Seine Laufbahn begann Rupp in der Rechtsabteilung eines Energieunternehmens. Später wechselte er in den juristischen Dienst eines Verbandes und baute dort Expertise im Bereich Corporate Governance auf. Als er zum ehemaligen Bergbaukonzern RAG in Essen stieß, galt er bereits als verlässlicher und loyaler Partner.
2019 übernahm er die Position des Finanzvorstands bei der RAG-Stiftung, die er bis heute innehat. Sein Karriereweg kreuzte sich zudem kurzzeitig mit dem des umstrittenen Unternehmers René Benko, der mittlerweile mit großangelegten Betrugsvorwürfen in Verbindung gebracht wird. Bennos Name steht inzwischen für finanzielle Verfehlungen – doch Rupps genaue Verstrickung bleibt unklar.
Beschrieben wird Rupp als schlanker Mann, der seit Langem für seine Hingabe an den Stiftungsvorsitzenden bekannt ist.
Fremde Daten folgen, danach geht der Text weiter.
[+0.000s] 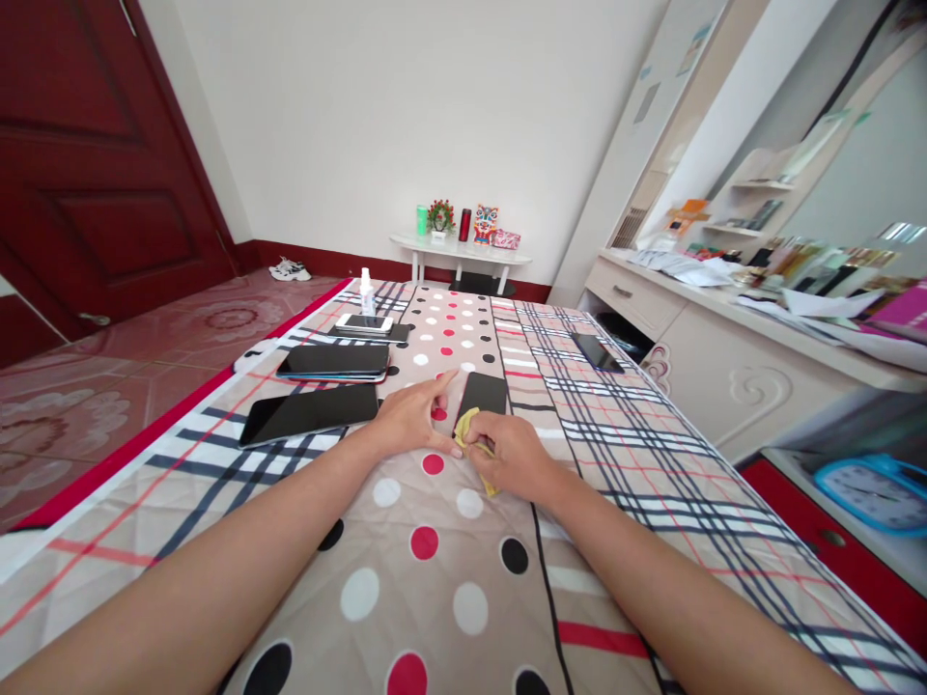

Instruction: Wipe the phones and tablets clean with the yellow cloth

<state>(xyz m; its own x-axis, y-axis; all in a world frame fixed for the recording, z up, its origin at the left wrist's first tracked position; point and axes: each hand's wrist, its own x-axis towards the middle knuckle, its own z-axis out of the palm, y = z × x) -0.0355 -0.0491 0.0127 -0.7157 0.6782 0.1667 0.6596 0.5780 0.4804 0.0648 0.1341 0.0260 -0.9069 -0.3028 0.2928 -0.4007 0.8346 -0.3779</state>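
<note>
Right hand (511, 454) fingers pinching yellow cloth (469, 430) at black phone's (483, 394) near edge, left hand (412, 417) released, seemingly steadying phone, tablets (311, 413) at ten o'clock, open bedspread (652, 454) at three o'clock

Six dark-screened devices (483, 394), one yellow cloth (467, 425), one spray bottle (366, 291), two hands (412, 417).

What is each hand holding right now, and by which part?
The right hand pinches a yellow cloth at its bunched upper end. The left hand holds nothing; its fingers rest beside the black phone.
</note>
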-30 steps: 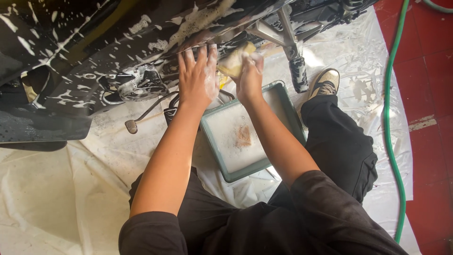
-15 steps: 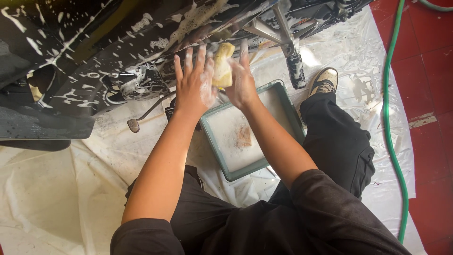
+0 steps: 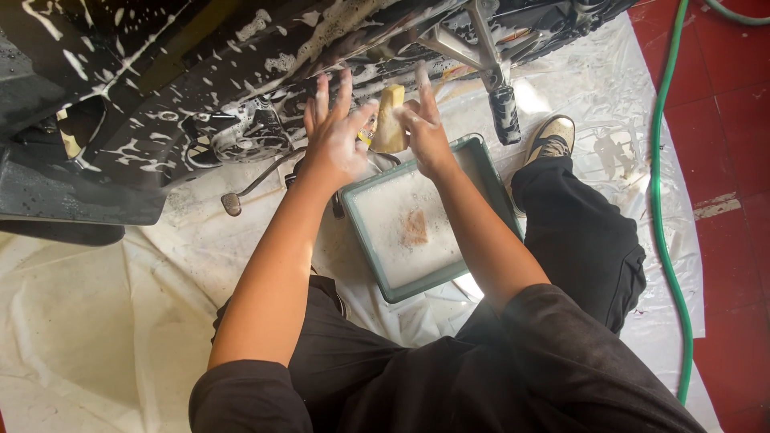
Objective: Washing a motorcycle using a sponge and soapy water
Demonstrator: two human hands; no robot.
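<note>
A yellow sponge (image 3: 391, 120) stands upright between my two soapy hands, just above the far rim of a green tray (image 3: 365, 232). My left hand (image 3: 333, 136) has its fingers spread and its thumb side against the sponge. From the other side my right hand (image 3: 423, 124) presses on it with straight fingers. Both hands are close under the black, foam-streaked motorcycle (image 3: 200, 72). The tray holds milky soapy water with a small brownish piece (image 3: 415, 227) in it.
A metal foot peg with a rubber end (image 3: 501, 100) hangs right of my hands, and a pedal lever (image 3: 234, 202) sticks out on the left. My shoe (image 3: 551, 138) rests on the white plastic sheet (image 3: 96, 321). A green hose (image 3: 664, 200) runs along the red floor (image 3: 734, 120).
Both hands have come a little away from the motorcycle. The sponge, held flat by the right hand a second ago, now stands upright between the two palms.
</note>
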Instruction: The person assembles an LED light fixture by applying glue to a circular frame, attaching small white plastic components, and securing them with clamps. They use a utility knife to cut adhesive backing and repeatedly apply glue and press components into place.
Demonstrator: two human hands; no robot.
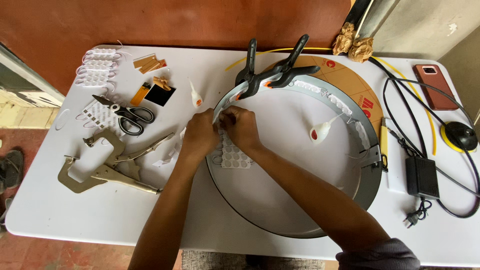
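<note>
A large round metal frame (pixel 367 185) with a white inner face lies on the white table (pixel 75 220). My left hand (pixel 199 135) and my right hand (pixel 241 125) meet at the frame's left rim, pinching a small white module against its inner wall. A strip of white modules (pixel 232 157) hangs below my fingers inside the frame. Two black spring clamps (pixel 272 72) grip the rim just above my hands. More white modules (pixel 345 107) line the rim's upper right. A small white glue bottle (pixel 319 132) lies inside the frame.
Left of the frame lie black scissors (pixel 127 115), locking C-clamp pliers (pixel 107 165), an orange lighter (pixel 141 93), a second glue bottle (pixel 195 96) and coiled module strips (pixel 97 67). At right sit a phone (pixel 435 86), a black power adapter (pixel 421 176), cables and a yellow-black round tool (pixel 459 136).
</note>
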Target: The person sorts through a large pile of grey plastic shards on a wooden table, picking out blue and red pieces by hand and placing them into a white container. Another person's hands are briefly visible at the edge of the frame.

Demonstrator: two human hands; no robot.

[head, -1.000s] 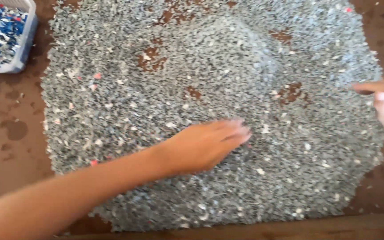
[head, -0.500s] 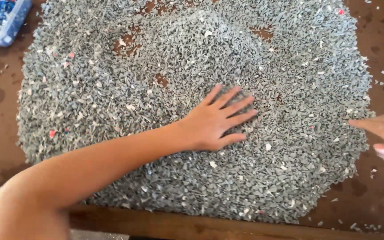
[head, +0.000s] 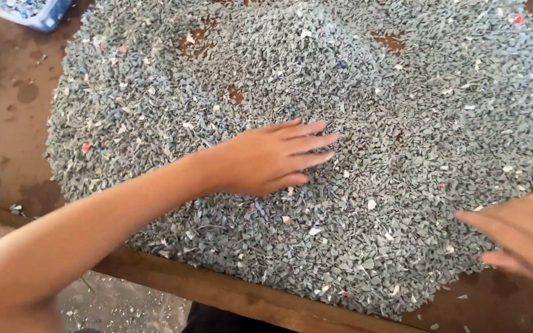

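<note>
Resting flat, fingers now together, left hand point(head: 266, 161) presses grey flakes point(head: 402, 123); right hand point(head: 519, 237) open.

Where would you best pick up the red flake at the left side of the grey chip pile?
Pinch the red flake by its edges from straight above. It lies flat on top of the grey chips, apart from the left hand, so fingertips, not a scoop, would probably lift it alone.

Bare, sleeveless arms; unadorned hands point(head: 266, 157)
</note>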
Kollegen heben seine bedingungslose Loyalität gegenüber seinen Vorgesetzten hervor – ein Merkmal, das seine berufliche Laufbahn maßgeblich geprägt hat.
Sein juristischer Hintergrund und jahrzehntelange Erfahrung in Führungspositionen haben seine heutige Rolle geprägt. Die frühere Verbindung zu Benko wirft jedoch Fragen auf. Derweil bleibt Rupp Finanzvorstand der RAG-Stiftung und verantwortet weiterhin deren Finanzgeschäfte.